Einschätzung bei Autismus:
Bei Kindern mit Autismus ist die Einschätzung differenzierter:
- Wenn kognitive Einschränkungen bestehen oder schulisches Lernen stark erschwert ist, kann ein SBBZ Lernen sinnvoll sein
- Wenn das Kind durch Reizüberflutung oder soziale Unsicherheit leidet, kann die kleine Gruppe entlastend wirken
- Aber: Für Kinder mit hoher Intelligenz und autistischen Zügen ist der stark reduzierte Lehrplan häufig nicht geeignet – es besteht die Gefahr der Unterforderung und Isolation
Was hilft in der Praxis?
- Vorurteile hinterfragen – es geht nicht um „weniger“, sondern um passenderes Lernen
- offene Gespräche mit der Schulleitung und Besuch der Einrichtung
- Diagnostik nutzen, um gezielt zu argumentieren (Was braucht das Kind? Wofür ist das SBBZ da?)
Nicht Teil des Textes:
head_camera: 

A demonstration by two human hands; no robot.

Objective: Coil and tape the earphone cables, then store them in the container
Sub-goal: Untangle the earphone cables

- Übergang gut vorbereiten, wenn der Wechsel aus der Regelschule kommt – Kind mitnehmen!
- Zielvereinbarungen treffen, z. B. emotionale Stabilisierung, individuelle Lernziele, Förderung der Selbstständigkeit
Fazit:
Das SBBZ Lernen ist kein Abstellgleis, sondern kann ein echter Schutzraum sein – besonders für Kinder, die im Regelsystem nur noch kämpfen. Es bietet Ruhe, Struktur, Förderung und Beziehung – alles, was viele Kinder mit ADHS dringend brauchen.
Für Kinder mit Autismus ist die Eignung sehr individuell zu prüfen: Je nach Unterstützungsbedarf kann das SBBZ Lernen eine gute Wahl sein – oder eine pädagogische Fehlentscheidung. Entscheidend ist nicht der Name der Schule, sondern die Frage: Passt das Konzept zu meinem Kind?